Onboard State of Charge Estimation for LiFePO4 Battery Packs Using a Hybrid Extended Kalman – Particle Filter Algorithm

In recent years, Lithium Iron Phosphate (LiFePO4) has emerged as a popular choice for Li-ion battery chemistry in electric vehicles and energy storage systems due to its inherent safety, long lifecycles, absence of cobalt and nickel, and reliance on common raw materials. State-of-Charge (SoC) is a derived parameter used for optimal and safe battery operation. The Kalman Filter-based SoC estimator is highly regarded for its accuracy and suitability in Battery Management systems.
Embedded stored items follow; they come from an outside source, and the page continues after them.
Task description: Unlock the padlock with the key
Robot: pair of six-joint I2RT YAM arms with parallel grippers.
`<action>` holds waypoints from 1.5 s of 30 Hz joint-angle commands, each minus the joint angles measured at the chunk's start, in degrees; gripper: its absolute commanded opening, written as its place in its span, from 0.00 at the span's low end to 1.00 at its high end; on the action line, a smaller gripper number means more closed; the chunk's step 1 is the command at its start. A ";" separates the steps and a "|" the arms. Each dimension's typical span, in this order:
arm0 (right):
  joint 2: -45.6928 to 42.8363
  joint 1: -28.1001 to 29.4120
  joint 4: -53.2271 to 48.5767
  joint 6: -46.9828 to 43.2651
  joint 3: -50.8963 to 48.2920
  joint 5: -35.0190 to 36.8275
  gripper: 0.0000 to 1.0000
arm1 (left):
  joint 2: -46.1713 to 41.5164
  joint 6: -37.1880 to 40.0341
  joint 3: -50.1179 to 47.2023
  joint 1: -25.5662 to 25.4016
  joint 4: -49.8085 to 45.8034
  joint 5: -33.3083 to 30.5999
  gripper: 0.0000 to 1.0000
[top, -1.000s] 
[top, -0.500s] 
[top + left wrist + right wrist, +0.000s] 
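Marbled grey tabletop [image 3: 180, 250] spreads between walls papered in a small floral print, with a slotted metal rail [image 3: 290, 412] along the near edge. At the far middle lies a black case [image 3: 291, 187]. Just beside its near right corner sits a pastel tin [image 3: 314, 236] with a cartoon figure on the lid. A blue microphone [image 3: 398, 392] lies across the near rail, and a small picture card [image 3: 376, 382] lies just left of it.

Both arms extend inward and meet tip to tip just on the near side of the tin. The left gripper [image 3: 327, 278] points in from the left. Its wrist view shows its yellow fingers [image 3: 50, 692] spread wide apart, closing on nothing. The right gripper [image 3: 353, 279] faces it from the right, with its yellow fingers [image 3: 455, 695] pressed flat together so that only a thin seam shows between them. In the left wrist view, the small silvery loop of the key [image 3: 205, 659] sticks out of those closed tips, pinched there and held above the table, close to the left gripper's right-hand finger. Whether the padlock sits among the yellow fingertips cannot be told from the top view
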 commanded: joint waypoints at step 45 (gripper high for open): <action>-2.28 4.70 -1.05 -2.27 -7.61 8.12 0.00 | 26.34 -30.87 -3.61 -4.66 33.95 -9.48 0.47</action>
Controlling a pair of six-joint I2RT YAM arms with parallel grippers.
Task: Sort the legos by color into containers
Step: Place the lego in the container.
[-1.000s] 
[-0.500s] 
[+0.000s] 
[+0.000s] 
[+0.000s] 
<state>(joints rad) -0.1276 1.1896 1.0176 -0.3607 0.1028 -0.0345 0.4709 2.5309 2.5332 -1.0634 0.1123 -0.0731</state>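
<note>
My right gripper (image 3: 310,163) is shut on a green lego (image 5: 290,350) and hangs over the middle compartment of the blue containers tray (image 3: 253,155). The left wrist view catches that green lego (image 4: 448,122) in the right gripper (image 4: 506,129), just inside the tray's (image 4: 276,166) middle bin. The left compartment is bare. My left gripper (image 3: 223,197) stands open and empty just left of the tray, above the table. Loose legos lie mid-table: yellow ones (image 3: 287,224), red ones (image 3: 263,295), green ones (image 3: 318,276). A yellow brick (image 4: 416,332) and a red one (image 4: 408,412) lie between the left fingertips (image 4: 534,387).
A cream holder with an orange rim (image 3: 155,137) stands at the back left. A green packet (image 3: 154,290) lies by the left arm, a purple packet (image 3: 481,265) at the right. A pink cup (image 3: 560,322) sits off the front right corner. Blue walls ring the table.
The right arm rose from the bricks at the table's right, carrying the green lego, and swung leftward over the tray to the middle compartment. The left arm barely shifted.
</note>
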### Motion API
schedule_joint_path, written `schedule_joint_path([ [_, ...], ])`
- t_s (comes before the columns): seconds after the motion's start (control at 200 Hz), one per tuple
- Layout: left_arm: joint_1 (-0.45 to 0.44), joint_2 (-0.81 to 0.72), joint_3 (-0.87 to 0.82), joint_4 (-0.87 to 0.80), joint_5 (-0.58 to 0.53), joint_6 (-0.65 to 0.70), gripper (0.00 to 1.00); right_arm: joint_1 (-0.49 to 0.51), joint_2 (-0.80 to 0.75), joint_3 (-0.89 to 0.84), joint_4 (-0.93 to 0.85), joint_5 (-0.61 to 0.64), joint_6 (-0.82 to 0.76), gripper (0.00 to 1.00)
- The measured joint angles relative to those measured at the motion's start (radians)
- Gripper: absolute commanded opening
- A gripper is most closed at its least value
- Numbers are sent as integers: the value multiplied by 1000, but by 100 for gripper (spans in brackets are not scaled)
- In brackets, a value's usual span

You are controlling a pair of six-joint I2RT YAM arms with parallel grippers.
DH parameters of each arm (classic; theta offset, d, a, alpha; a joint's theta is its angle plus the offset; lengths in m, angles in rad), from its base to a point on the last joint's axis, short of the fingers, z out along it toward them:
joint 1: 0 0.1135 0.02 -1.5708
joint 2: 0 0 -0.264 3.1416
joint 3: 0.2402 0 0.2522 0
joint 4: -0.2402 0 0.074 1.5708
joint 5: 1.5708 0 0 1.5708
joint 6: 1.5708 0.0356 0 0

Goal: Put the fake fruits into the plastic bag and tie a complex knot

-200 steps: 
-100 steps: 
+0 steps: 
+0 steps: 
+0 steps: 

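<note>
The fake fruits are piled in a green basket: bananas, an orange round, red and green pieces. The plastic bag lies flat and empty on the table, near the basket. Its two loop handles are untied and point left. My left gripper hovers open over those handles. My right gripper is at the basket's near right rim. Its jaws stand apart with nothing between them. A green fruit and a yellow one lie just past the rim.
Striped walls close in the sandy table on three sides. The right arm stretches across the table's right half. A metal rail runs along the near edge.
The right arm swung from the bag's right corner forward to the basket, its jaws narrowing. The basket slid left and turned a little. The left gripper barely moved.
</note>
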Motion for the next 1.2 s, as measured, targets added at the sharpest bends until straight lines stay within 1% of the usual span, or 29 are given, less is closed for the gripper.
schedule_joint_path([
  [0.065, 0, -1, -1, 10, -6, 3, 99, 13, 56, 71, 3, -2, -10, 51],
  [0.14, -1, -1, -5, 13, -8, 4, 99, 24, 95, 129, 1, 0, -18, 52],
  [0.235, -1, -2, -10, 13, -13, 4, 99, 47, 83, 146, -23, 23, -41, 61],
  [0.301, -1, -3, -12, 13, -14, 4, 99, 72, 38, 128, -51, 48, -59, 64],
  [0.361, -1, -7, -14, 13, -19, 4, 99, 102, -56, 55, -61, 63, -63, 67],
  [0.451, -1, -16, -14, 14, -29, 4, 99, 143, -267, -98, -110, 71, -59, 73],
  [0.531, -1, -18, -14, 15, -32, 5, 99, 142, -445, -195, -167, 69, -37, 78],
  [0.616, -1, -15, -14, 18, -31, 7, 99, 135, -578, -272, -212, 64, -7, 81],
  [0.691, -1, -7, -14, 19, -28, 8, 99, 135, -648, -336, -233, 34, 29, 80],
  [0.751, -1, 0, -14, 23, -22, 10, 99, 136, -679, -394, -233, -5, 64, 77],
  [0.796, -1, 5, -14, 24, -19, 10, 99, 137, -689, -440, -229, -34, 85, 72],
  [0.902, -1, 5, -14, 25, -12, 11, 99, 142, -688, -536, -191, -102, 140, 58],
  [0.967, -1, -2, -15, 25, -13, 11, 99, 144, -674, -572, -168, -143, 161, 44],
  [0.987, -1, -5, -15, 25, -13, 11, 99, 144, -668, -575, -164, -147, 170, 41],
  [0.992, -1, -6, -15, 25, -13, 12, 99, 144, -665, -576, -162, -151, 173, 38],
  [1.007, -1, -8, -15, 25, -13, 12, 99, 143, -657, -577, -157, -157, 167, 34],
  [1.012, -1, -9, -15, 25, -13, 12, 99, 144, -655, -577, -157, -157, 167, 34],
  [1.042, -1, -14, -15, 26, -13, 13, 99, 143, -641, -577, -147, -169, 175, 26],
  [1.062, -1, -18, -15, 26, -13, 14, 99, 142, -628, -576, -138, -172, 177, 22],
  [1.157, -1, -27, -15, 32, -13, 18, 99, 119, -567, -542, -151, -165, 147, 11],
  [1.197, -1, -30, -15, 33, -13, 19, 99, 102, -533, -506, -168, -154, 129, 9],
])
However, estimators within the Kalman Filter Family requires an accurate initial SoC to deliver precise estimates. Errors in this initial SoC can result in significant inaccuracies, prolonging the time required for the estimator to converge to the true value. The Open Circuit Voltage–SoC (OCV–SoC) method is commonly used to set the initial battery SoC during idle periods. This method proves ineffective in LiFePO4 chemistry due to its flat OCV-SOC profile. Given the critical nature of battery applications, where precise and timely control actions are imperative, waiting for the estimator to converge from an inaccurate initial state is impractical. To overcome this limitation, a model-based strategy employs a 2RC Equivalent Circuit model with temperature considerations. Model parameters are estimated for temperatures from 15°C to 45°C by fitting Hybrid Pulse Power Characterization (HPPC) test data using fminsearch. Then, a Hybrid Extended Kalman Filter - Particle filter (EKF-PF) based SoC estimator is developed and deployed for testing onboard a BMS fitted into a 2.88kWh LiFePO4 battery pack, under varying charging and discharging profiles. The performance of the hybrid EKF-PF algorithm is assessed against the Extended Kalman Filter (EKF) and Particle Filter (PF) in terms of Mean Absolute Error (MAE), Root Mean Square Error (RMSE), and computation time for Modified Indian Drive Cycle (MIDC) and Worldwide Harmonized Light Vehicles Test Procedure (WLTP). The ECM with temperature considerations achieves an RMSE of 30.3 mV for MIDC and 18.4 mV for WLTP. The Hybrid EKF-PF demonstrates rapid convergence compared to EKF and reduces computation time relative to PF. This algorithm proves to be efficient for onboard SoC estimation.